Today I visited the Grace Carpenter Hudson museum in Ukiah, which is about to close its special exhibit on Art and Poetry from Native American California. Featuring 32 contemporary artists, the exhibit includes a number of women with whom I'm familiar, including painters Jean LaMarr, L. Frank Manriquez, Judith Lowry, Lyn Risling, and basket maker Julia Parker. The formal exhibit title is "Sing Me Your Story, Dance Me Your Home." Themes of sacred rituals, homelands, changing traditions, and more predominate. This was a rare opportunity to view these artists, who with California women artists in general are difficult to find in major museum permanent collections or at the elite art galleries. One of my criteria for art is an element of surprise, of the new, which resonates in most of this exhibit.

The poets were new for me, and equally effective. I regret not purchasing the small catalog that included the poems. The exhibit travels to the San Francisco Public Library on May 4, 2008 and to the Tulare Historical Museum on July 13, 2008.

For the first time too I could see the permanent gallery with Grace Hudson's art from throughout her career. I was reminded again of how the most exacting reproduction can never match the original. Certain paintings viewed that had struck me as sentimental now delivered a different emotional impact.
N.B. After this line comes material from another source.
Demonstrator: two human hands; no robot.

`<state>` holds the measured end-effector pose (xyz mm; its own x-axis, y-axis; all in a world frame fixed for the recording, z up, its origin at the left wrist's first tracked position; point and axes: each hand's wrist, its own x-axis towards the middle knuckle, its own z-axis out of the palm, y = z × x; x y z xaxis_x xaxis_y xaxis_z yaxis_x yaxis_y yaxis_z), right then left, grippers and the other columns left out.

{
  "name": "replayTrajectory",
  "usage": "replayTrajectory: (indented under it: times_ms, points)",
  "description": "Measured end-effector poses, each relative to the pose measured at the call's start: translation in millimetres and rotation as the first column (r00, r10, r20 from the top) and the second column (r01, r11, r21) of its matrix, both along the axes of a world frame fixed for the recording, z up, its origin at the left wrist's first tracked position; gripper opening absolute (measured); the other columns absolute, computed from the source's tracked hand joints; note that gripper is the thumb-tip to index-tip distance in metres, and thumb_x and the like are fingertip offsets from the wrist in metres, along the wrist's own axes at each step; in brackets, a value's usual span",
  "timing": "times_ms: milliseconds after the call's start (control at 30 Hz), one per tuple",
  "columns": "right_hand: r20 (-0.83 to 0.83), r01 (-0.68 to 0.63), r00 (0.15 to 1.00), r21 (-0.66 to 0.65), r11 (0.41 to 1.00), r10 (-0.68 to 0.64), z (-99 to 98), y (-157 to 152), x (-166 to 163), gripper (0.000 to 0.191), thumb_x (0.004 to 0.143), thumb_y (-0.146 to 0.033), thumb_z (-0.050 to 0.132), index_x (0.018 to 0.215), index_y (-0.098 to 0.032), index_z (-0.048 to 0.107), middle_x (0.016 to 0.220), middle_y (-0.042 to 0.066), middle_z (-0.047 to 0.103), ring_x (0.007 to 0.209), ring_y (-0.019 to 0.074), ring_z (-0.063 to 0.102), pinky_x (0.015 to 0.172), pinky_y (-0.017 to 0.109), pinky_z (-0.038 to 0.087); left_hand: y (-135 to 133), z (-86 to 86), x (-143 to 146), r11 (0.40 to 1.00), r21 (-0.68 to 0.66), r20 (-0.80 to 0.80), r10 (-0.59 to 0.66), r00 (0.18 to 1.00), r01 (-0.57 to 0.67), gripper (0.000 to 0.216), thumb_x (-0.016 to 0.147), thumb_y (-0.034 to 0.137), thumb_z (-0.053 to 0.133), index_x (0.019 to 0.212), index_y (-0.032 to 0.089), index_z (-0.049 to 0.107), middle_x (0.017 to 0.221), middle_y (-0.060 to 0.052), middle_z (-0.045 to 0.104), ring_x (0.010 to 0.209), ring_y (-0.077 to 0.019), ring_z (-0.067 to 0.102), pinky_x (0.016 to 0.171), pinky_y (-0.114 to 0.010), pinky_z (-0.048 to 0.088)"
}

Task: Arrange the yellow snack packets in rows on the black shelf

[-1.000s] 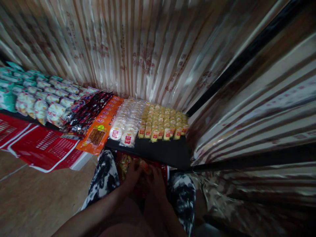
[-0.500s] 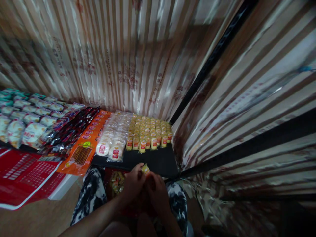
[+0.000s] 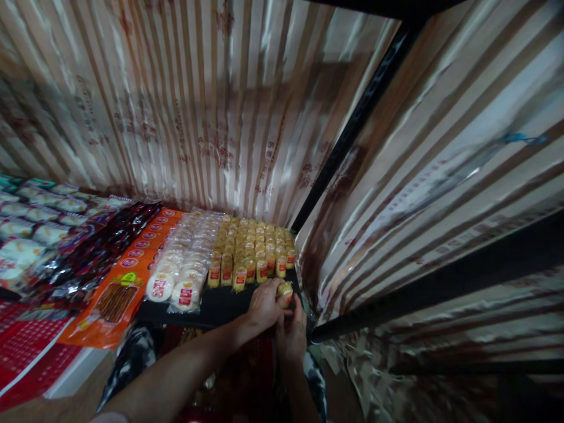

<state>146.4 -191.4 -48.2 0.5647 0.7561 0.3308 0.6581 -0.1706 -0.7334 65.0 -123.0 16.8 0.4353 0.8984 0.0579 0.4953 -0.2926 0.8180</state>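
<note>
One yellow snack (image 3: 286, 295) now over the black shelf (image 3: 222, 305).
Half a second ago it was by the shelf's front edge; the left hand (image 3: 265, 306) and right hand (image 3: 292, 336) have fingers closed around it. Just behind stand small yellow packets (image 3: 251, 244); leftward, two columns of round white crackers (image 3: 185, 258) in clear film and one flat orange bag (image 3: 141, 258).

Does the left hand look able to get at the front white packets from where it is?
Probably yes: only the black shelf seems to lie between the left hand and the front white packets. It and the right hand are holding a yellow packet, though, so it may need freeing first.
</note>
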Motion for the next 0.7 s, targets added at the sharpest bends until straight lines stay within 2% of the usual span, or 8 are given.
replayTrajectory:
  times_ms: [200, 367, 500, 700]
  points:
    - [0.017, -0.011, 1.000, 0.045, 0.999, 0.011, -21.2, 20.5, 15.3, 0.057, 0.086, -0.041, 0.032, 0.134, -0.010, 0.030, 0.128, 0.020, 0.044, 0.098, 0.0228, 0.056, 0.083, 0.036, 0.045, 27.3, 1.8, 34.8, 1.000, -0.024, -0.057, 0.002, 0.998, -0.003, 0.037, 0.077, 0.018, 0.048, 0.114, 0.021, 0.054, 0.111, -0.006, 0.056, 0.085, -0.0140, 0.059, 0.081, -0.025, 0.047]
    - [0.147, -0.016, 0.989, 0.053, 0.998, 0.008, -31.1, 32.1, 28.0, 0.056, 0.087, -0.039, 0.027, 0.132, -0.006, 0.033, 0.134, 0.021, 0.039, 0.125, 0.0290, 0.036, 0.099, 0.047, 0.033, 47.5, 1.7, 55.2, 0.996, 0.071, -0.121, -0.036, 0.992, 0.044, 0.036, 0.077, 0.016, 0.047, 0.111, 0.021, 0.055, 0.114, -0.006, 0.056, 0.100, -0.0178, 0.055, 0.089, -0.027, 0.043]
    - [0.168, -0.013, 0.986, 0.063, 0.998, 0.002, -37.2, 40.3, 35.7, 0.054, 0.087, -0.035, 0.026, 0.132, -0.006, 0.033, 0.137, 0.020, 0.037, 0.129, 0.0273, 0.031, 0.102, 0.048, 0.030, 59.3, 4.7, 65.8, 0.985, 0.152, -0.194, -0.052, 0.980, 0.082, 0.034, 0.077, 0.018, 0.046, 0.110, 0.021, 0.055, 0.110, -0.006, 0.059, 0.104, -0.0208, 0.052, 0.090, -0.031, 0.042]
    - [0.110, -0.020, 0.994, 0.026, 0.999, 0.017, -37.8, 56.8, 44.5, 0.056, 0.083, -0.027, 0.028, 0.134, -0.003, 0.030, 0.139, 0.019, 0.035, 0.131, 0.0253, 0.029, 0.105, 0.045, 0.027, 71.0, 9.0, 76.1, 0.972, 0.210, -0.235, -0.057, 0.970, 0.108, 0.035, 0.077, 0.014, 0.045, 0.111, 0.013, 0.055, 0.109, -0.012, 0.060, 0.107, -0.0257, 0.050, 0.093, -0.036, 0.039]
Her appreciation for the Pomo peoples and culture, her primary subjects, is evident, but to reduce her to a painter of Native Americans is to underestimate some of her work. (Portrait is "Tarweed Gatherer," on exhibit at the GHM.)

When will fine artists be judged, as symphony musicians are today, without regard to their identities? Why is art that invokes Native symbols and beliefs somehow set apart in a different box? This is one of the unintended consequences of Ethnic studies and woman's studies, the isolation of the subjects of interest from the mainstream. I welcomed a comment by one painter that Indian artists don't exclusively address their identity in all their work, just as women artists do not invoke solely feminist themes. Following the Civil Rights movements, identity themes did become prominent, e.g. Judy Chicago, and one consequence has been a sense from some quarters that women and ethnic artists must invoke identity. It's like saying male novelists can have only men in their stories. Enough said.